[EXERCISE REQUIREMENTS] Go through the lines below and copy any that hold the string "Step".

── PROVIDED DATA ──

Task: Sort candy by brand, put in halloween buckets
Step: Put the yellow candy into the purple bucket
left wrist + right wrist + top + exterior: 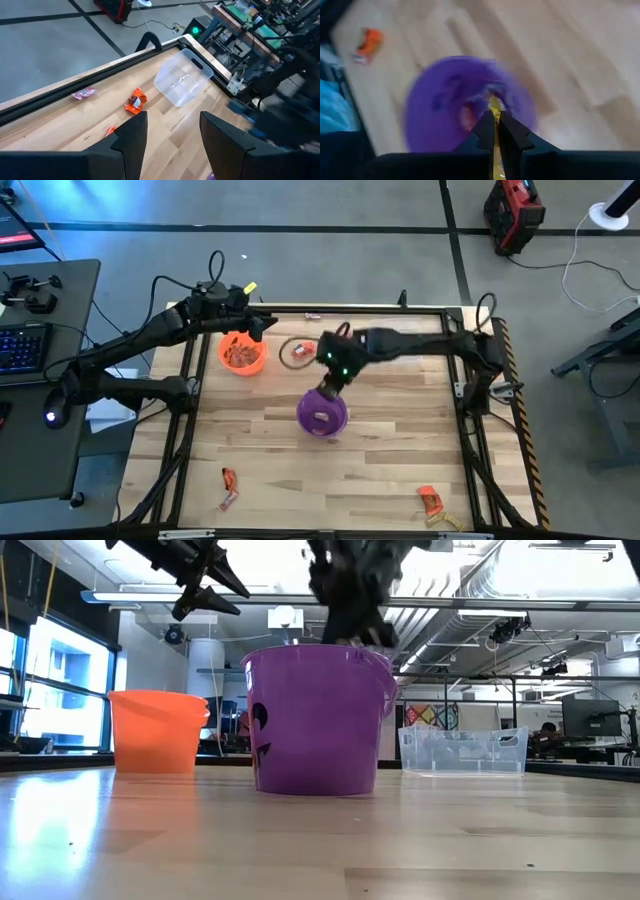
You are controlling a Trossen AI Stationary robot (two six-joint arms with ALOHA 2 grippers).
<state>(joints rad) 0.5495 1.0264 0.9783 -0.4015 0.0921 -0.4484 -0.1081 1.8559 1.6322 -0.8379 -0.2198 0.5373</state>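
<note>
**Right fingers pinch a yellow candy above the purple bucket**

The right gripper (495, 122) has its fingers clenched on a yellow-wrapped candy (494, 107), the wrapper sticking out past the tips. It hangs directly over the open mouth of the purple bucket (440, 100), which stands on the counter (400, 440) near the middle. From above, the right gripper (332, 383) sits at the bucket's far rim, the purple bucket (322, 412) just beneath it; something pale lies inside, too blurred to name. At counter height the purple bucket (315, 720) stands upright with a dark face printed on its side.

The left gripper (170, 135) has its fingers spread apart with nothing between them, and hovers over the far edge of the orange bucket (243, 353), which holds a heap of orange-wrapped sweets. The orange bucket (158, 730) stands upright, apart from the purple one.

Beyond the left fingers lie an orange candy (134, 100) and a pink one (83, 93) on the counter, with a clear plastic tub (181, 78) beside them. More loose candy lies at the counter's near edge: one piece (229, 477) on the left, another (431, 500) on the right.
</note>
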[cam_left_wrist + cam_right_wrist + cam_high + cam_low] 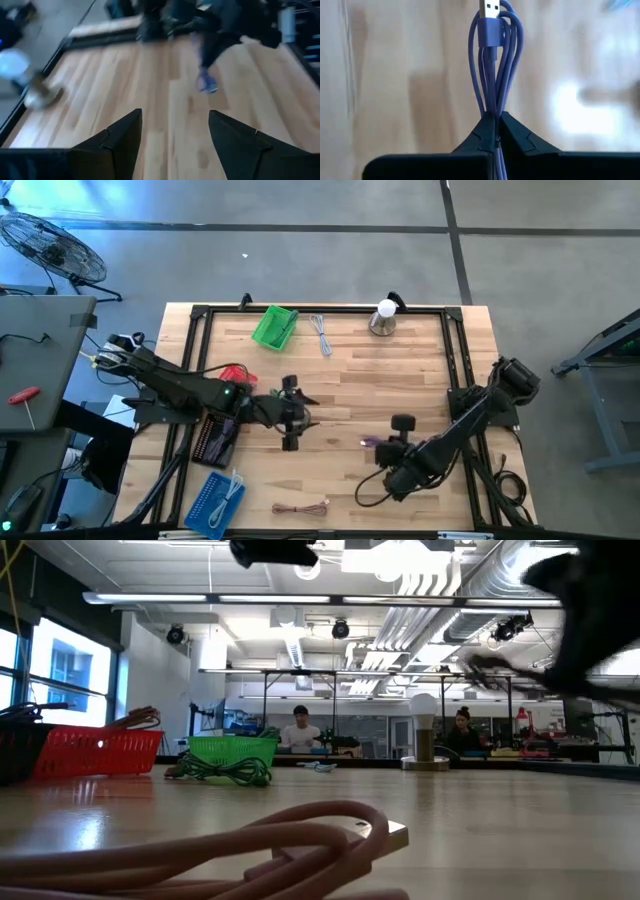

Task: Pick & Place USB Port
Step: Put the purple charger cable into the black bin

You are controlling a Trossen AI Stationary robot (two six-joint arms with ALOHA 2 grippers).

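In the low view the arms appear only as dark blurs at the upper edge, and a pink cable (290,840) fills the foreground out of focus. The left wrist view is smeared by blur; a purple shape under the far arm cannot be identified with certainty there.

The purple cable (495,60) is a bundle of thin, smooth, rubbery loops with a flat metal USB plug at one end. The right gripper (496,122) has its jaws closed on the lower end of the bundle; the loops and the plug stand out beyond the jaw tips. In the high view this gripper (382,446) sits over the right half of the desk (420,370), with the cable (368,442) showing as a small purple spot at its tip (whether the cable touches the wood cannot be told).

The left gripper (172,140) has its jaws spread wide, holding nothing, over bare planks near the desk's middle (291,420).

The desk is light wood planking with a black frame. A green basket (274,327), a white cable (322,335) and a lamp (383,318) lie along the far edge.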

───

[ANSWER SPACE]
Step: Put the yellow candy into the purple bucket
Step: Put the purple charger cable into the black bin

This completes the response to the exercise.